### Problem
Some of the lines below need repeating. Reproduce exactly those between the lines holding "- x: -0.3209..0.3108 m" and "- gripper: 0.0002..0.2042", inclusive.

-.-.-

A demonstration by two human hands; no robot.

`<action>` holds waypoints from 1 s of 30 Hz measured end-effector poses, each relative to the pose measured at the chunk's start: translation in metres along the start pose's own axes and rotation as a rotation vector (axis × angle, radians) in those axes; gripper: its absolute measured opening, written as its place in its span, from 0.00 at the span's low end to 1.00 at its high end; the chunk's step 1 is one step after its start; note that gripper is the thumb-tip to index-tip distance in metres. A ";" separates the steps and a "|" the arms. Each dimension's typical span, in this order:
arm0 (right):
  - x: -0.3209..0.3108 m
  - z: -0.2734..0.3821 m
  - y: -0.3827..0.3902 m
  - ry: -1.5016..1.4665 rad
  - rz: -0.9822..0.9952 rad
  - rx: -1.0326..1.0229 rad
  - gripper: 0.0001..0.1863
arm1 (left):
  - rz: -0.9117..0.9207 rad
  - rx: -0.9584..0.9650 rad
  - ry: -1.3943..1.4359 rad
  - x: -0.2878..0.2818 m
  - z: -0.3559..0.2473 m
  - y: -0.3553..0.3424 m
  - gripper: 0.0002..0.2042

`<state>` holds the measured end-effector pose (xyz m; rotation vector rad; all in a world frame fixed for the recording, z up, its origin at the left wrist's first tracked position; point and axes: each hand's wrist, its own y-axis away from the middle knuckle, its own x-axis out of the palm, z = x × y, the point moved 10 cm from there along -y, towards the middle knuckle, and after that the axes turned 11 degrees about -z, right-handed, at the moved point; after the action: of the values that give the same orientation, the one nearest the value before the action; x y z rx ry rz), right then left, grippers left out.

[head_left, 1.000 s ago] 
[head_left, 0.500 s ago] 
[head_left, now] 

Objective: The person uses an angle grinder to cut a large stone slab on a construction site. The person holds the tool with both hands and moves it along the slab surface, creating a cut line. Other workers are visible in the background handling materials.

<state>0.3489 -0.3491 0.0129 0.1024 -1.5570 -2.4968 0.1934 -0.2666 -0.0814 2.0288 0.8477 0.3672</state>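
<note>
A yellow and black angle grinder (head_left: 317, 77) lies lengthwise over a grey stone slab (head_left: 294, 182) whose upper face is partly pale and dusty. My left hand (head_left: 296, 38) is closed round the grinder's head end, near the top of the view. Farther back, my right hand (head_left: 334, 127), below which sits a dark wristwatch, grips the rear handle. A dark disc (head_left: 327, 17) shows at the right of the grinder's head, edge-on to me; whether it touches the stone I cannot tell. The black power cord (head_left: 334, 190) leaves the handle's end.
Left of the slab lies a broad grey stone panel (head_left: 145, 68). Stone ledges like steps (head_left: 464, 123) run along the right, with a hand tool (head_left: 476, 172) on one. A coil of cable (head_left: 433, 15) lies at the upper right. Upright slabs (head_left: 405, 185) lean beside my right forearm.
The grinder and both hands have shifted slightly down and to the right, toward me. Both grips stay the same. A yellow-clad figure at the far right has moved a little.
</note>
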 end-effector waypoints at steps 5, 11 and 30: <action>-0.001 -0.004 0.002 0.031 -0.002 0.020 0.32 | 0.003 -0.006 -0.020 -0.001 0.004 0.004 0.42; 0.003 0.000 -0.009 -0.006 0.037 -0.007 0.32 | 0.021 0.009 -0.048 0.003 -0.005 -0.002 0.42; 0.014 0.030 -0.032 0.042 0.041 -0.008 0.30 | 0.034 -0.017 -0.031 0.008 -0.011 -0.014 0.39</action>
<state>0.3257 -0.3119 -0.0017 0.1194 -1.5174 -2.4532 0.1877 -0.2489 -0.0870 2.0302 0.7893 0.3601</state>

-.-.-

### Result for this task
  - x: -0.3209..0.3108 m
  - z: -0.2734..0.3821 m
  - y: -0.3827..0.3902 m
  - ry: -1.5016..1.4665 rad
  - rz: -0.9822..0.9952 rad
  - rx: -1.0326..1.0229 rad
  - gripper: 0.0001..0.1863
arm1 (left):
  - rz: -0.9117..0.9207 rad
  - rx: -0.9584..0.9650 rad
  - ry: -1.3943..1.4359 rad
  - x: -0.2878..0.2818 m
  - z: -0.3559..0.2473 m
  - y: -0.3553..0.3424 m
  - gripper: 0.0002..0.2042

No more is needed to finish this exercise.